# How do I access this thread?



## User16625 (3 Sep 2014)

http://www.cyclechat.net/threads/losing-faith-in-tredz-swansea.164166/

Its a thread about Tredz in Swansea. I occasionally use this shop myself. Although I find they are pretty good, I would like to know why this person lost faith in them. 
Many cycle shops in the area dont seem to be very good.

Edit: Found thread in a different forum. Dont know what happened here. Also dont know how to delete my own threads.


----------



## Rickshaw Phil (3 Sep 2014)

Looks like the thread has been deleted. Someone must have said something defamatory to get that done.
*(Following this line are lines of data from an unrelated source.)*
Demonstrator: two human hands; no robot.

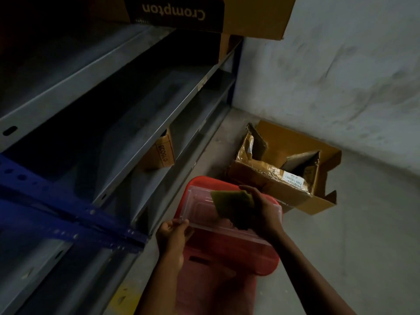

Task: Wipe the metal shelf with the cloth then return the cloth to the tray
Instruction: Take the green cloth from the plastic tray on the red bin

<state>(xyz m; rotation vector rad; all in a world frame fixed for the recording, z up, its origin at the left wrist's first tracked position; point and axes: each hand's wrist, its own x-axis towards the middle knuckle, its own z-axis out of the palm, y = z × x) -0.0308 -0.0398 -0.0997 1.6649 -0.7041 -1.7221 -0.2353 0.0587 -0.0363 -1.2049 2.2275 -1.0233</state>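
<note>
A clear plastic tray (200, 201) rests on top of a red stool (227, 253) beside the grey metal shelf (145, 123). My left hand (172, 235) grips the tray's near left corner. My right hand (263, 212) holds a green cloth (234, 208) pinched at its right edge, hanging over the tray's right half. The cloth's lower part reaches into the tray; whether it touches the bottom is unclear.
A blue upright post (68, 214) crosses the shelf at the left. An open cardboard box (286, 169) sits on the floor by the wall. A small carton (161, 153) stands on a lower shelf, a large Crompton box (204, 12) on top. Grey floor (341, 235) stretches right.
</note>
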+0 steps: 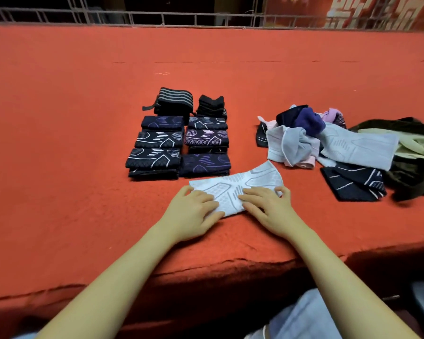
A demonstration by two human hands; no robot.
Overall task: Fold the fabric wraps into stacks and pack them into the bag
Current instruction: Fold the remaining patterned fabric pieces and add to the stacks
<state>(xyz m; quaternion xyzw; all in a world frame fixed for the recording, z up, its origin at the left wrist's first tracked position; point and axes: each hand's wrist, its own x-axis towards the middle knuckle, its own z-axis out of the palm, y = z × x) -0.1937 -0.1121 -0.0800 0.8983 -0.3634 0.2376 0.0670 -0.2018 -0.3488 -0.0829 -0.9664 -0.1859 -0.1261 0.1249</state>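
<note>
Hands (194, 211) flat on white wrap (240, 189) — near table edge (206, 267).

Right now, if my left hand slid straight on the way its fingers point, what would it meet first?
The left hand points toward the right hand, across the white wrap it presses. It would probably meet the right hand's fingers first.

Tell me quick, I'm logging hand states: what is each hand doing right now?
Left hand: open, fingers flat, pressing the white wrap.
Right hand: fingers flat on the same wrap, thumb at its far edge; pinch cannot be told.
</note>
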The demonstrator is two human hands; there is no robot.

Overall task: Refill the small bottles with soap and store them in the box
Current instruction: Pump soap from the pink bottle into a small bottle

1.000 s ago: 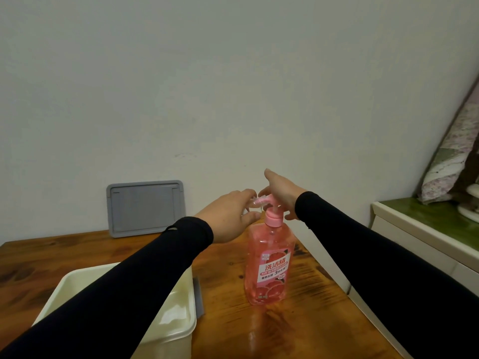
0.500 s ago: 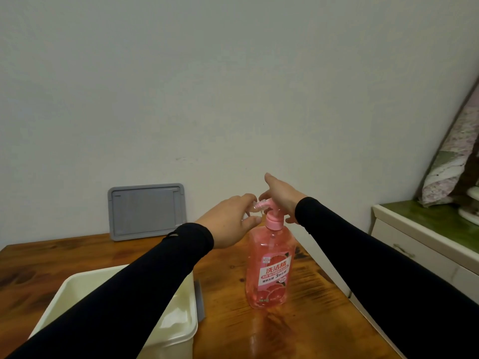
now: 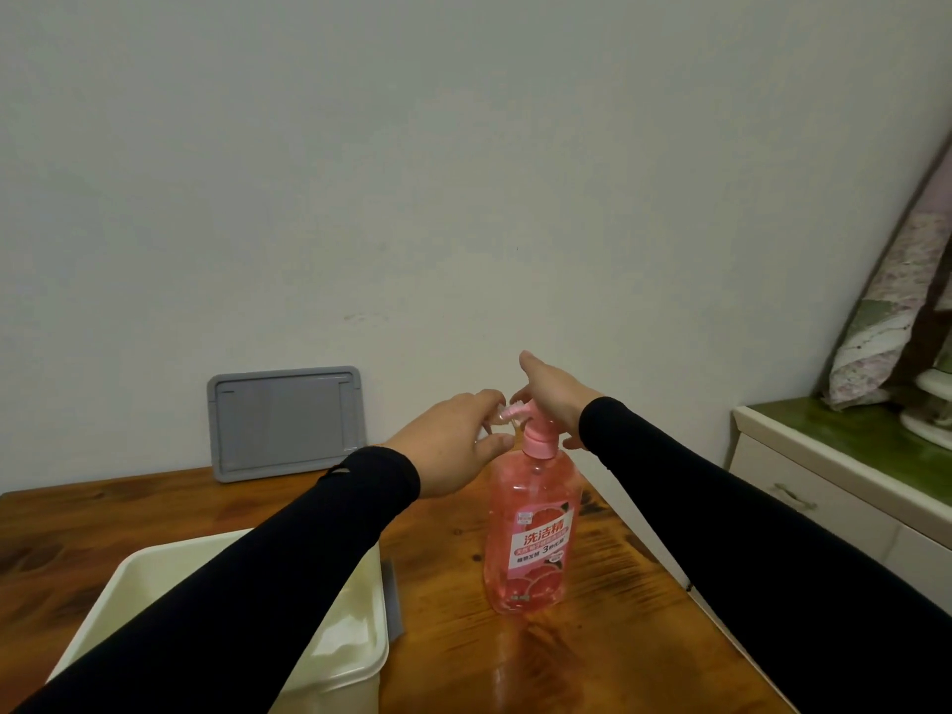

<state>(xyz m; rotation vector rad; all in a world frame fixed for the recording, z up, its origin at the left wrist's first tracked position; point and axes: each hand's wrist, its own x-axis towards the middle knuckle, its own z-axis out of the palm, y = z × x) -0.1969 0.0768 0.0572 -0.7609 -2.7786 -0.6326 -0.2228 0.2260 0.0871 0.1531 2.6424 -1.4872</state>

The gist (if I can say it without this thread going the same way) was that an order was placed, the parts later turned out not to be in stock, an alternative was offered and those later turned out not to be in stock either. Gave a poor impression to a first time customer.


----------



## Rickshaw Phil (3 Sep 2014)

Scrub that last comment. The thread is here: http://www.cyclechat.net/threads/losing-faith-in-tredz-swansea.164127/

Been moved between sections? I think it was in the Cafe originally.


----------



## Shaun (3 Sep 2014)

Rickshaw Phil said:


> Been moved between sections? I think it was in the Cafe originally.



Moving a thread around the various sections wouldn't change it's ID though ... @RideLikeTheStig - where did you get that link from?


----------



## User16625 (5 Sep 2014)

Shaun said:


> Moving a thread around the various sections wouldn't change it's ID though ... @RideLikeTheStig - where did you get that link from?



Iirc it was a thread in the beginners section. I dont think its on display anymore tho.


----------